Timuel Black, AM’54. (University of Chicago News Office)

University news

MBL’s successful Hunt, streamlined cancer research, Comer’s expanding pediatric trauma care, honors for diverse leaders and scholars, Hope for the future, and more.

A successful hunt for MBL

Geneticist Huntington Willard has been named president and director of the Marine Biological Laboratory, effective January 1. Previously director of the Duke Institute for Genome Sciences and Policy, Willard also received a UChicago faculty appointment in human genetics. President Robert J. Zimmer, who also chairs the MBL Board of Trustees, said “Hunt Willard is an outstanding scholar and a proven scientific leader who has created programs that have earned international respect.” The Duke University institute he led for 11 years attracted faculty members from departments spanning life sciences, engineering, medicine, social sciences, and the humanities. Willard succeeds Joan Ruderman, who oversaw the MBL’s 2013 affiliation with the University of Chicago.

Uncommon data commons

Research projects funded by the National Cancer Institute have collected genomic data on tumor types from more than 10,000 patients, but that information is scattered in different locations and formats. Announced in December, an NCI collaboration with the University of Chicago Medicine to create the nation’s most comprehensive computation facility attempts to solve that problem and streamline cancer research.
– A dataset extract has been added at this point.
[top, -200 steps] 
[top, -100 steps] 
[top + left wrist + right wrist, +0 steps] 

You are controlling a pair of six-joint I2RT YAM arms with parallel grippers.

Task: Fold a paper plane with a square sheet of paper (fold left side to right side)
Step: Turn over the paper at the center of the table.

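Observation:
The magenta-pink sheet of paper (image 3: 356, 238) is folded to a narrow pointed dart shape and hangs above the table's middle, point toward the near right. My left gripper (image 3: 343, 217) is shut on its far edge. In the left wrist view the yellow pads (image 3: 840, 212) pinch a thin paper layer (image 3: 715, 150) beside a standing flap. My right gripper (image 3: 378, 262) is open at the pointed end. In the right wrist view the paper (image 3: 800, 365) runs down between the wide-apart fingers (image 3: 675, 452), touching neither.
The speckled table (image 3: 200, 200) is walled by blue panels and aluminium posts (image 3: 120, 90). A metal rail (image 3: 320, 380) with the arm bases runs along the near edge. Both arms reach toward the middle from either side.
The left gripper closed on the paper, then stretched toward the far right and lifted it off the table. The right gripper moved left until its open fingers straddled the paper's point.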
The NCI Genomic Data Commons expands access for scientists around the country, making the information available to researchers regardless of their institution’s size or budget. With the GDC, says Conrad Gilliam, the Biological Sciences Division’s dean for basic science, “discovery processes that today would require many years, millions of dollars, and the coordination of multiple research teams could literally be performed in days, or even hours.”

Expanding pediatric trauma care

UChicago Medicine has begun the formal process of raising the age limit of its pediatric trauma care program at Comer Children’s Hospital to include 16- and 17 -year-olds. Under Illinois Department of Health code, pediatric trauma centers are typically certified to treat patients up to age 15. UChicago Medicine leaders are working with state, county, and city officials to raise the age limit in its level 1 trauma center to correspond with an increase to 17 this past summer for nontrauma patients at Comer’s emergency department. University of Chicago Medical Center president Sharon O’Keefe said she expects the process, which includes the hiring of additional doctors and staff, to be complete within a year.

Dedicated to diversity

Timuel Black, AM’54, who worked alongside Martin Luther King Jr. during the civil rights movement, will receive the University of Chicago 2015 Alumni Diversity Leadership Award. He joins staff honoree Veronica Hauad, director of Equity and Access Programming and senior associate director of admissions, and the inaugural faculty recipient, Cathy Cohen, the political science department chair. A grandchild of former slaves, Black solidified his commitment to social justice during a tour of newly liberated German concentration camps as an Army soldier in World War II. Cohen, the David and Mary Winton Green Professor of Political Science, studies race and gender and serves as principal investigator for the Black Youth Project. Hauad, a first-generation college graduate, spearheads the No Barriers initiative, which helps ease financial and administrative burdens that prevent qualified students from attending college.

Miranda named operations VP, CFO

Rowan Miranda, AM’87, PhD’92, has been named the University’s vice president for operations and chief financial officer. In this role he helps lead the University’s integrated strategic financial planning and oversees its financial operations. Joining the administration in March 2014, Miranda became interim chief financial officer in August after the departure of Nim Chinniah. Previously the associate vice president for finance at the University of Michigan and an executive partner at Accenture, he has held several faculty appointments, including at Chicago Harris.

That winning feeling

Varsity teams in football, women’s soccer, and men’s soccer enjoyed winning seasons last fall and earned additional accolades. Women’s soccer went 15–5–1 and reached the round of 16 in the NCAA Division III Championship; fourth-year Sara Kwan was named First Team All-Central Region and Third Team All-American by the National Soccer Coaches Association of America. Men’s soccer had records of 11–5–2 overall and 5–0–2 in the University Athletic Association, earning them an automatic bid for the championship tournament. And the football team went 8–1 with its defense ranked nationally in Division III in first down defense (No. 3), turnover margin (No. 7), total defense (No. 8), and other categories.

Hope for the future

Fourth-year Hope Bretscher believes that cheap, clean energy is a human right—a necessity, she says, “for people to obtain other human rights, like health care and education.” She will use a Marshall Scholarship to do graduate work in physics that has the potential to promote those rights. Next fall Bretscher, the 21st Marshall Scholar from UChicago since 1987, will pursue a master’s in science and technology in society at the University of Edinburgh. The following year she will move to the University of Cambridge for a second master’s with a professor whose research includes expanding the power of solar cells.